Description  Amounts($) 
Trust assets   11,538,424 
Less: Redemptions   (2,631,044)
Net trust cash   8,907,380 
Less: SPAC transaction costs   (4,606,996)
Less: FPA impact and related adjustments   (697,268)
Less: FPA settlement reclassification (equity to asset)   (4,305,872)
Less: AMC deferred offering costs   (1,051,479)
Add: SPAC accumulated deficit elimination   6,886,461 
Net impact recorded to APIC   5,132,227 

 

PIPE Financing

 

In connection with the closing of the Business Combination on December 9, 2025, the Company entered into securities purchase agreements with certain investors (the “PIPE Investors”), pursuant to which the Company issued an aggregate of 800,000 shares of common stock at a purchase price of $10.00 per share, for gross proceeds of $8,000,000. The proceeds from the PIPE financing were recorded as an increase to stockholders’ equity.

 

In connection with the PIPE financing, the Company also issued warrants to purchase shares of its common stock (the “PIPE Warrants”). The PIPE Warrants were initially recognized as a liability and subsequently reclassified to stockholders’ equity during the year ended December 31, 2025 upon the occurrence of certain conditions that resulted in the warrants meeting the criteria for equity classification. As of December 31, 2025, there was no remaining PIPE Warrant liability.

 

The accounting treatment of the PIPE financing and related PIPE Warrants is further described in Note 2 – Summary of Significant Accounting Policies.

 

Forward Purchase Agreement (FPA)

 

Prior to the Business Combination, AlphaVest entered into a Forward Purchase Agreement (“FPA”) with certain investors (the “Purchasers”).

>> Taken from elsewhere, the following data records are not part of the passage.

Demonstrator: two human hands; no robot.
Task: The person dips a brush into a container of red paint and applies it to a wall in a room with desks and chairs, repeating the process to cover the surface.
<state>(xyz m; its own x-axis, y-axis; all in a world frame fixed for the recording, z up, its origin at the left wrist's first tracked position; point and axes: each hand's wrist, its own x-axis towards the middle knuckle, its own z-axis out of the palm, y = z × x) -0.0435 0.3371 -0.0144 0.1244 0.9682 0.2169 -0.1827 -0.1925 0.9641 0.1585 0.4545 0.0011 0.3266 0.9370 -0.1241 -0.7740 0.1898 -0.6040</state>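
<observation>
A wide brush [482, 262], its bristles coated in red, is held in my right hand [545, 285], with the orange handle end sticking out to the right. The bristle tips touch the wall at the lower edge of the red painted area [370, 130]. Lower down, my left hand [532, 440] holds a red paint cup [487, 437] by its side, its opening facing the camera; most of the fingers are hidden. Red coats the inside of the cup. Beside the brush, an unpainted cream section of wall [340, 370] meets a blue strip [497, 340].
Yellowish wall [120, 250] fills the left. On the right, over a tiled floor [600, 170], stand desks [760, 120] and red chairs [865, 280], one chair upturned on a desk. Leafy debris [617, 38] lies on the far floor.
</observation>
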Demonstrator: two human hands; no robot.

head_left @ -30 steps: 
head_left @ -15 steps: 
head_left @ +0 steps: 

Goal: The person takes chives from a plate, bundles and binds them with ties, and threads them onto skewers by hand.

The FPA was evaluated under applicable accounting guidance, including ASC 480 and ASC 815.

 

The details are further described in Note 2 – Summary of Significant Accounting Policies.

 

 

Share Issuances

 

As a result of the Business Combination and related transactions, the Company’s shares of common stock outstanding changed as follows:

 

Description  Shares 
Balance at January 1, 2025   18,000,000 
Reverse recapitalization / AlphaVest public stockholders   1,416,002 
PIPE shares issued   800,000 
AlphaVest initial stockholders   2,323,528 
Shares underlying sponsor convertible notes   55,833 
Balance at December 31, 2025   22,595,363 

 

Other Equity Adjustments

 

Additional equity adjustments recorded during the year primarily relate to sponsor-related share issuances, settlement of Forward Purchase Agreement (“FPA”) arrangements, and the deconsolidation of variable interest entities. These transactions did not impact the shares of common stock outstanding but were recorded within additional paid-in capital or accumulated deficit, as applicable.